Le Soleil
Le cul a ses raisons que la raison ne connaît pas. C’est à ces quelques mots que peut se résumer Jeunes adultes qui baisent (v.f. de Young People Fucking), une comédie venue du Canada anglais, au contenu moins offensant que le titre le laisse croire. Les conservateurs et leur projet de loi C-10 peuvent dormir tranquilles…
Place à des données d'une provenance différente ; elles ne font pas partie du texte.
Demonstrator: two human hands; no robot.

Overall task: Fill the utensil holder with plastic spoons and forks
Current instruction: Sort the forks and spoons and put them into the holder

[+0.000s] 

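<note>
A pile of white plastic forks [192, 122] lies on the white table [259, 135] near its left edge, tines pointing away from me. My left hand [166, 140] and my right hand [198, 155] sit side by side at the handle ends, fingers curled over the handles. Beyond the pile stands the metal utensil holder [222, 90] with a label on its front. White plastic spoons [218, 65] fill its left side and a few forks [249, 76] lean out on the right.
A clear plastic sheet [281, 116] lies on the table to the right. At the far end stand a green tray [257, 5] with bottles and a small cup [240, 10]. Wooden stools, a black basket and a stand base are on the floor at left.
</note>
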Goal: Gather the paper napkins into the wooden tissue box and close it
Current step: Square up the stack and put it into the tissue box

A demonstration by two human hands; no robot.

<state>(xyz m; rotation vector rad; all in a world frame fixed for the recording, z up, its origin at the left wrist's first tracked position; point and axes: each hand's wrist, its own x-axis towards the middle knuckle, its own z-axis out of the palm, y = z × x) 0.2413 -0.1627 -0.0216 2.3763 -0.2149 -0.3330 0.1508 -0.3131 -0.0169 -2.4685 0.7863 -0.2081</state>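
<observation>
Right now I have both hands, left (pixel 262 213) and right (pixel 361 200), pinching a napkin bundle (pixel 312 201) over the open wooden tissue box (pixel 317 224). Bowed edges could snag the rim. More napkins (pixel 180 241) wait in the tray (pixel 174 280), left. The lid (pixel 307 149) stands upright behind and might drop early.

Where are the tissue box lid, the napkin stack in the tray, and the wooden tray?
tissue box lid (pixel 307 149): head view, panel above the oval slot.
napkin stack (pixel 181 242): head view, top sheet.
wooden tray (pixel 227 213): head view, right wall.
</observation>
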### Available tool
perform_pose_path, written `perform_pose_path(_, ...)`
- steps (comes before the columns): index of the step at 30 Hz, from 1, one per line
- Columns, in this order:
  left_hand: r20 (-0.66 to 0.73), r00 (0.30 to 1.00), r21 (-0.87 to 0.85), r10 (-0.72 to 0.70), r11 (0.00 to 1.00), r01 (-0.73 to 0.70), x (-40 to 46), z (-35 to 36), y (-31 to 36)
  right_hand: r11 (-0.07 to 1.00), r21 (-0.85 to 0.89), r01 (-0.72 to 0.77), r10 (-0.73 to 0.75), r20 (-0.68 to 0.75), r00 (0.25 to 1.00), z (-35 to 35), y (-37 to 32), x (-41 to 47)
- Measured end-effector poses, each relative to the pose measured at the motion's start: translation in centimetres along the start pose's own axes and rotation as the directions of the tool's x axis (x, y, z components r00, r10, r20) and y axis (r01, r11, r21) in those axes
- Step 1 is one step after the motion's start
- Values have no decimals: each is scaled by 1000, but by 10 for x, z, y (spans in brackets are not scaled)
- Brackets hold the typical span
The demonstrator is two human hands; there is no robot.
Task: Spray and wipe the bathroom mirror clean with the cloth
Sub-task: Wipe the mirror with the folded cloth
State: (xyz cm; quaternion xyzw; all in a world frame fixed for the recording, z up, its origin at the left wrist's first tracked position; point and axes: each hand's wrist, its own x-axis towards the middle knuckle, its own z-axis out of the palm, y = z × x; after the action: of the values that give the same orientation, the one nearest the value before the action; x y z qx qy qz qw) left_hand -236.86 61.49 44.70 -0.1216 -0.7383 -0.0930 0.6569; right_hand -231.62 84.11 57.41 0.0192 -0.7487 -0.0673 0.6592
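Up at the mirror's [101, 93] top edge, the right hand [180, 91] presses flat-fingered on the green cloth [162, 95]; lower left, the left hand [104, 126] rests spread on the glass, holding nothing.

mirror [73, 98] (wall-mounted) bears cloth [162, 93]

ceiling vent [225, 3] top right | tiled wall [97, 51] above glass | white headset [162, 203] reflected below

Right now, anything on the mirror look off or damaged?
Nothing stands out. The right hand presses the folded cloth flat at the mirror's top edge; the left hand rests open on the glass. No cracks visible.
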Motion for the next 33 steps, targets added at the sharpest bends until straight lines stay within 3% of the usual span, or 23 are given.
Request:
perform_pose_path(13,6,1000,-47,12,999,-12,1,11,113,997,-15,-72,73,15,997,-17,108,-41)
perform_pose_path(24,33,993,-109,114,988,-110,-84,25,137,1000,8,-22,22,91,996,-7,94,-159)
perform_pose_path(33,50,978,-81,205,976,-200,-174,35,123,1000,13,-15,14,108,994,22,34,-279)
De sexe, de baise et de cul, il est question d’un bout à l’autre de petit film sans prétention autre que d’aborder à visière levée, sans puritanisme ni pudibonderie, ce qui se passe dans les chambres à coucher de la génération des twentysomething. Si le film de Martin Gero s’avère audacieux et politiquement incorrect, au regard de ce qu’on a l’habitude de voir dans le prude ROC (Rest of Canada), il se dégonfle assez rapidement, faute d’un scénario suffisamment étoffé. Rien qui permette en tout cas de s’exciter le poil des jambes. Quelques seins, une ou deux paires de fesses, des filles qui gardent leur soutien-gorge pour faire l’amour, on a déjà vu pire (ou mieux) à Bleu nuit…
Jeunes adultes qui baisent s’intéresse aux parcours parallèles de cinq couples à la recherche d’eux-mêmes et… d’une bonne baise. Cinq couples qui représentent autant d’archétypes de la jeunesse contemporaine, réunis eux-mêmes autour de sous-chapitres sur les différentes étapes de l’acte sexuel.
Présentation en vrac des protagonistes.
Le couple en ménage (Kristin Booth et Josh Dean), enlisé dans la routine, et qui cherche à doper sa vie sexuelle grâce à un sex toy dont l’homme fera les frais.
Les amis de longue date (Carly Pope et Aaron Abrams) qui, faute d’un partenaire régulier, décident de mettre de côté leur trop grande connaissance mutuelle, pour savourer les joies de la chair.
Les ex (Sonja Bennett et Josh Cooke), réunis après une soirée en toute amitié, ne sont pas longs à comprendre qu’il suffit de souffler sur les braises pour ranimer la flamme au lit.
Le nouveau couple, le soir de la première rencontre (Callum Blue et Diora Baird), qui aura fort à faire pour trouver un terrain d’entente au plan sexuel.
Le couple de colocs (Ennis Esmer et Peter Oldring), dont le plus déluré convaincra son pote de s’envoyer en l’air avec sa (très chaude) petite amie (Natalie Lisinka), pendant qu’il joue les voyeurs.
Chair bien triste
Malgré toute la publicité qui entoure sa sortie — qu’on ne se leurre pas, le titre n’a pas été choisi au hasard… — Jeunes adultes qui baisent démontre que la chair peut être triste au grand écran, en l’absence de viande autour de l’os. À l’image du film à sketches, les différents épisodes sont inégaux. Si l’historiette du petit couple en panne de désir et des amis en manque s’avère cocasse par moments, à l’inverse, celle des colocs donne plutôt à s’ennuyer. Les autres épisodes naviguent entre ces deux eaux.
Malgré son audace, son brin d’originalité et sa mise à mal des stéréotypes sur la libido latente des femmes, Jeunes adultes qui baisent n’offre rien de bien différent de ce qui se dit depuis des lunes dans tous les Sexe et confidences de ce monde. À savoir que la sexualité est une chose bien mystérieuse, porteuse de nos désirs, de nos craintes, de notre insécurité. Et qu’il s’agit aussi de la plus belle chose qui soit lorsqu’elle vient avec l’amour.